In the interests of transparency, eLife includes the editorial decision letter and accompanying author responses. A lightly edited version of the letter sent to the authors after peer review is shown, indicating the most substantive concerns; minor comments are not usually included.

Thank you for submitting your article "Chromosome territory formation attenuates the translocation potential of cells" for consideration by eLife. Your article has been reviewed by Kevin Struhl as the Senior Editor, a Reviewing Editor, and three reviewers. The following individuals involved in review of your submission have agreed to reveal their identity: Giovanni Bosco (Reviewer #1).

The reviewers have discussed the reviews with one another and the Reviewing Editor has drafted this decision to help you prepare a revised submission.

Summary:

As you will see, the reviewers were fairly divided in their assessment of this work. Two referees were very positive about the findings, and offered only minor suggestions to improve the presentation, while a dissenting opinion questioned the novelty of the work as well as some important aspects of the presentation. I have found it difficult to reconcile these disparate views, and have dithered in coming to a decision, for which I apologize. Ultimately, I feel that the story is quite interesting and establishes an important test of the significance of chromosome territories, but the work should be presented in a way that addresses the key caveats raised by reviewers. One key concern is that the only method currently available to modulate chromosome territories is to manipulate the levels of Condensin II; thus, it is not currently possible to demonstrate that the effects observed on translocation frequencies are directly due to altered CTs rather than other effects of condensin overexpression or depletion. I think this should be addressed more directly in the Discussion.

One reviewer also felt that the cytological measures of inter-CT contacts should be further supported by Hi-C analysis. However, this would require extensive additional work, and I think it would not markedly change the key conclusions. Moreover, the effects of modulating Condensin have previously been analyzed by Hi-C (albeit in different cells) in the cited work from the Corces lab (Li et al., 2015).
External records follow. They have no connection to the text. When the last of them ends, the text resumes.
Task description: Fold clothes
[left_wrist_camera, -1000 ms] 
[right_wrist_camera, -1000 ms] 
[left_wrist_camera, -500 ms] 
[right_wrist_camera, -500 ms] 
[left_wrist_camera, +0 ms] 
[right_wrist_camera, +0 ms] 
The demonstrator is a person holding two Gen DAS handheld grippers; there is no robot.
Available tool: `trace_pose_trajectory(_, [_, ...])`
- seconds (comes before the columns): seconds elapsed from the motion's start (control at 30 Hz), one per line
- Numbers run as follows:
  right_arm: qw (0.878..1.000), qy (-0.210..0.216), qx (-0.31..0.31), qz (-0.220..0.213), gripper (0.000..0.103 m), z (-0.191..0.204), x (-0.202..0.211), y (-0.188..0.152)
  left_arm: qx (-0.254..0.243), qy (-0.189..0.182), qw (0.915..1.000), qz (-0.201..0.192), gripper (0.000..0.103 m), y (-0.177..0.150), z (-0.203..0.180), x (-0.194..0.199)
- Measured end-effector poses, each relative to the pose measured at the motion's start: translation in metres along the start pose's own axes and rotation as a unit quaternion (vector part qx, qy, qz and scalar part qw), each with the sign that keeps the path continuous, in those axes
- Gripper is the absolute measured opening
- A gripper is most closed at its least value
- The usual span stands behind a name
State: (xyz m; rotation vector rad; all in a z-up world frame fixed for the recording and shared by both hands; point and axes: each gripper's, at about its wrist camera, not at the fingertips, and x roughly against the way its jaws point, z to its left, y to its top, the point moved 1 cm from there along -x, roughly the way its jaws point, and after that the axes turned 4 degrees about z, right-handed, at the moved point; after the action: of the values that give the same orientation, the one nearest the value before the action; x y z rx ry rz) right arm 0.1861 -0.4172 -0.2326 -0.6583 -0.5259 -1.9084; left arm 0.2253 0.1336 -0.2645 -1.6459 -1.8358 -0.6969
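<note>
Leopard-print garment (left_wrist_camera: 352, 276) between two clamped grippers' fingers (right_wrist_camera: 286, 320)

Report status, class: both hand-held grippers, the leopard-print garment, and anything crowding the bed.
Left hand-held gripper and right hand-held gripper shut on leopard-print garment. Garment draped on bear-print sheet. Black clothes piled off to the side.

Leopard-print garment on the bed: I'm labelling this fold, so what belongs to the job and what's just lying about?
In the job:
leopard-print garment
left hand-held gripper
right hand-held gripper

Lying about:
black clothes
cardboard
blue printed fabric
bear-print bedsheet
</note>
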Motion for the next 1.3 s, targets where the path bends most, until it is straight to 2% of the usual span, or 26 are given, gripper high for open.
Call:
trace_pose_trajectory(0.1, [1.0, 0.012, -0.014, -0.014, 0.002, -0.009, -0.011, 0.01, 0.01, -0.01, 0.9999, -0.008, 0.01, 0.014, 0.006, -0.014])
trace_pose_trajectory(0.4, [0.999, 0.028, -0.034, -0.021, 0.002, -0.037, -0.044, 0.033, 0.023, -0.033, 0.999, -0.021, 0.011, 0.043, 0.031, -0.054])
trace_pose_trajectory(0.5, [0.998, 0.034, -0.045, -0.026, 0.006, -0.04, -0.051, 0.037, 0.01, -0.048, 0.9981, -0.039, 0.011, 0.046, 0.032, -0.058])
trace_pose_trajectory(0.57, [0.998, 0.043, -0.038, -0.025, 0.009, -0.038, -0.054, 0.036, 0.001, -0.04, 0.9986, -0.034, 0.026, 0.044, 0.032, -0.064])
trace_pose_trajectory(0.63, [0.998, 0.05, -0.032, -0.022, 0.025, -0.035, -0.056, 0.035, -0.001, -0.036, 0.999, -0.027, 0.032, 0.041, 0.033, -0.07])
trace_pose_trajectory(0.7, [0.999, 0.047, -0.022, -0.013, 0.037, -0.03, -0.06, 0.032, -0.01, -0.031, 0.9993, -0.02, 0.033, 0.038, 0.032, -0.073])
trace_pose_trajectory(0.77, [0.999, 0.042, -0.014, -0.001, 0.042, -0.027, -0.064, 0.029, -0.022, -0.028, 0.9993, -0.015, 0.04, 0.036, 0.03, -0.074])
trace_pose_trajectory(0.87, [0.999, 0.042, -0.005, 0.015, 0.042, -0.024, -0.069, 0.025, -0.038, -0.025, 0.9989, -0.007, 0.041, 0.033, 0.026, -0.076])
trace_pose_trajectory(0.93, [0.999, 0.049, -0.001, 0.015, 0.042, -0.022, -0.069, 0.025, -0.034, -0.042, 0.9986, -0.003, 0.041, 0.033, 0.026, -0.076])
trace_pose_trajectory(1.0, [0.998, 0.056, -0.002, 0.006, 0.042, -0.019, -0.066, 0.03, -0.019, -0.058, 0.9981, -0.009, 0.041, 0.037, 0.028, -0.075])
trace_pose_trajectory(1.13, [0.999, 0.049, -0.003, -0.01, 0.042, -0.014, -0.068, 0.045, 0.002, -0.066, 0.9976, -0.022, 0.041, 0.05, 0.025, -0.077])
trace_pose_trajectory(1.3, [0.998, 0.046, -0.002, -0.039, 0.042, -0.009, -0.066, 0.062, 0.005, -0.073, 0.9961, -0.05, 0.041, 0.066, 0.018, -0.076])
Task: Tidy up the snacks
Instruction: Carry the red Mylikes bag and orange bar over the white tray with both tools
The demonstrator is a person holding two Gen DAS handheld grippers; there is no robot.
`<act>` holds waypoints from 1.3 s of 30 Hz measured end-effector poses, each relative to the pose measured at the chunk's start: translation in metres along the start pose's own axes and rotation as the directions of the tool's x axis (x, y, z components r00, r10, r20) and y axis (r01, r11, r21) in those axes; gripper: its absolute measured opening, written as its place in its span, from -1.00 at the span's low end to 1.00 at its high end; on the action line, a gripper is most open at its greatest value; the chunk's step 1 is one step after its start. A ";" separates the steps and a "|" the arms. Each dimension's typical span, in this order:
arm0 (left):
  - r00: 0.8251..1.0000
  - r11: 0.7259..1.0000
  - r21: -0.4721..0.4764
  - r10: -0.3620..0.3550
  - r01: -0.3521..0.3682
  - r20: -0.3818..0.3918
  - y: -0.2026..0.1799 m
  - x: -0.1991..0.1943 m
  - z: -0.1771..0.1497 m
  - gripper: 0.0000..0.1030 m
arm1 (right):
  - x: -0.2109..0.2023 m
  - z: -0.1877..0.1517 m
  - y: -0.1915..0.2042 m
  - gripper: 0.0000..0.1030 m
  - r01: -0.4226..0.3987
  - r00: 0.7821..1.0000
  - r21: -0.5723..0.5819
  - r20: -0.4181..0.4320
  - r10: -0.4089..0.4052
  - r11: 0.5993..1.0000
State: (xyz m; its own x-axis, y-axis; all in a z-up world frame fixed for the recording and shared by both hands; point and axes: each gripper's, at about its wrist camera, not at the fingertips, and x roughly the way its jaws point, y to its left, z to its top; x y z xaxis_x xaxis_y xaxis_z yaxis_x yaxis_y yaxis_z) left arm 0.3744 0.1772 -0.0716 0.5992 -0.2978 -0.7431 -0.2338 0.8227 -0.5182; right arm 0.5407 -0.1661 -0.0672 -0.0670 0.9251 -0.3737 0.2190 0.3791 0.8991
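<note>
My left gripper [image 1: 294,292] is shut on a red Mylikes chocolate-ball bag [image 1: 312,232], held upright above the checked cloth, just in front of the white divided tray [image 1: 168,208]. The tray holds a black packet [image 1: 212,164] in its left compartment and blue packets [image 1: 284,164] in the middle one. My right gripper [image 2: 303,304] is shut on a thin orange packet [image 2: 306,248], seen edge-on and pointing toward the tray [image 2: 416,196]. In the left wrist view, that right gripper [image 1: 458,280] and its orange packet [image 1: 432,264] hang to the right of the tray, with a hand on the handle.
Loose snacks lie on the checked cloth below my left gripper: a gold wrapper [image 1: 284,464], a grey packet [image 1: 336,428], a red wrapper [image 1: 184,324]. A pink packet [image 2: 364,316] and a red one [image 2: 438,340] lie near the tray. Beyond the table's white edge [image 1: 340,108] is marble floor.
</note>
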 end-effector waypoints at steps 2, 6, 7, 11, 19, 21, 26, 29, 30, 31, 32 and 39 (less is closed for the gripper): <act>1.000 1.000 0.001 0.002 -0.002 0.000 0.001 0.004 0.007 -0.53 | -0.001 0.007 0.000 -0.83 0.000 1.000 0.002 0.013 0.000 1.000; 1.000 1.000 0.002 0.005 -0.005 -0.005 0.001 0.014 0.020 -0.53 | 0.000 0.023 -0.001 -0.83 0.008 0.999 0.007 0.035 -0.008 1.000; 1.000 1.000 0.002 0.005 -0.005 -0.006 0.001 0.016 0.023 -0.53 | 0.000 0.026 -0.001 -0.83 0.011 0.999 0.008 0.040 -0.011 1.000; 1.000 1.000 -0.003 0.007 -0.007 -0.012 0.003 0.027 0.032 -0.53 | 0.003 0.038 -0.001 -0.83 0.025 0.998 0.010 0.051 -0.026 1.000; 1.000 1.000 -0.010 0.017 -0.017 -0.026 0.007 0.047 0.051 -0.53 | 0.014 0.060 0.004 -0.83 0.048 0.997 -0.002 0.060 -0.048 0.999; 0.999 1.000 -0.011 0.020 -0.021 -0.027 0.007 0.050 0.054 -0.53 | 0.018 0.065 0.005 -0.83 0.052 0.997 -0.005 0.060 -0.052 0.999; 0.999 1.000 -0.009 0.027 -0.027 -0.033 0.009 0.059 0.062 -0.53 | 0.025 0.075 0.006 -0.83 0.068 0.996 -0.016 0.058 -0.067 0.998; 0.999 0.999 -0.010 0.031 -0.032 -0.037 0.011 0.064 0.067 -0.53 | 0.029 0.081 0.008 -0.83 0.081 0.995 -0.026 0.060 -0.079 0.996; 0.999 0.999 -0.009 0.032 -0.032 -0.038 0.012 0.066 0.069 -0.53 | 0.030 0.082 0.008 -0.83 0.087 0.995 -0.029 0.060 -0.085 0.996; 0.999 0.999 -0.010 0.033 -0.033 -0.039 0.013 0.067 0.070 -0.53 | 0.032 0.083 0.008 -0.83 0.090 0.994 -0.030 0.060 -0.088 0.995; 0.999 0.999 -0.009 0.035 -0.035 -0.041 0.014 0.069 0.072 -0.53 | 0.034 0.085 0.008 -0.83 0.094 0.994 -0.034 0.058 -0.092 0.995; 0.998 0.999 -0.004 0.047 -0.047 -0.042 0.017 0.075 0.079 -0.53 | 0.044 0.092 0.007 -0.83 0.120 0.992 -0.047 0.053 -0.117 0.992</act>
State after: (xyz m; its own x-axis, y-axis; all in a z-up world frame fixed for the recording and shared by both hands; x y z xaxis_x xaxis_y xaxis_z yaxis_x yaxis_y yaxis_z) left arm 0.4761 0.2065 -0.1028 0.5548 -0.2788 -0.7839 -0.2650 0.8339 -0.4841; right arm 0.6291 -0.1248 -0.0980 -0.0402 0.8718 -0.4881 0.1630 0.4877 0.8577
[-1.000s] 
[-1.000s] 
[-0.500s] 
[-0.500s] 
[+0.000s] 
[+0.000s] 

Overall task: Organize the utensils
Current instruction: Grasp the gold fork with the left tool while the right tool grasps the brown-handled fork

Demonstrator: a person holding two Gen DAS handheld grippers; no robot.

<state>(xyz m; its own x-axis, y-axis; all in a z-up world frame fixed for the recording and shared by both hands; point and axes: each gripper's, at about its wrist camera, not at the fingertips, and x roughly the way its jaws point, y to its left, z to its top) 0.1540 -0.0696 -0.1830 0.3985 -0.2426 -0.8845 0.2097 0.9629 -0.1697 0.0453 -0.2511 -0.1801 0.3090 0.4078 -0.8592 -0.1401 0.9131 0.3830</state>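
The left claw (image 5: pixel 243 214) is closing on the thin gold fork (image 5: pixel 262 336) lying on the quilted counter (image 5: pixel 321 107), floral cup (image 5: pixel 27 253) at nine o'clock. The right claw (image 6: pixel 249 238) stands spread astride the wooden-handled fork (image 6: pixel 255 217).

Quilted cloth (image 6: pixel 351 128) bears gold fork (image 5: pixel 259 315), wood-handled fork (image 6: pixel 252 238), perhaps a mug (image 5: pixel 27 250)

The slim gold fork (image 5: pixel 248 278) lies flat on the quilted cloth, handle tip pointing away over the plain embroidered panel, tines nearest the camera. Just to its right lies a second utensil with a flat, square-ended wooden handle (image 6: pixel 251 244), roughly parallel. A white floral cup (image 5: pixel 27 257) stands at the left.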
I would thus encourage you to integrate their findings more directly into your presentation, perhaps by re-analyzing their data, and at the least by summarizing their findings.

Essential revisions:

As requested by reviewer #2, I think it is essential to avoid implying that depleting Condensin II levels leads to "loss" of territories, and to be more precise and quantitative in describing these effects throughout the manuscript. In addition, I ask that you address the criticisms raised in a response letter and in a revised manuscript to the extent that you are able.

Reviewer #1:

This study by Rosin and colleagues seeks to understand whether the 3D organization of chromosomes into spatially separated territories have any consequences on how broken chromosomes are repaired. Specifically, whether inter-chromosomal translocations are prevented by robust chromosome separation. This is an inherently interesting question, while it is also relevant to understanding mechanisms that give rise to genome instability and chromosomal rearrangements. Although previous studies have sought to show that physical proximity of specific genomic loci are prone to participate in recombination events leading to translocations, until now there has not been a way to modulate chromosome territories in living cells so as to ask directly how or if changes in chromosome spatial organization affects the occurrence of translocations. This study adds two innovative approaches that allow the authors to query unbiased whole genome recombination events with single cell resolution while also genetically manipulating chromosome territory formation/maintenance. First, they use Oligopaints to detect each of the major Drosophila chromosomes, and this allows them to detect simple and complex inter-chromosomal translocations on metaphase arrested cells. Second, by changing the levels of a key condensin II complex subunit, Cap-H2, the authors are able to modulate the degree to which cultures Drosophila cells form and maintain chromosome territories. Because Oligopaint probes allow single cell resolution and is amenable to quantitative analysis of 3D spatial separation, the authors determined how changes in spatial organization cause chromosomal rearrangements.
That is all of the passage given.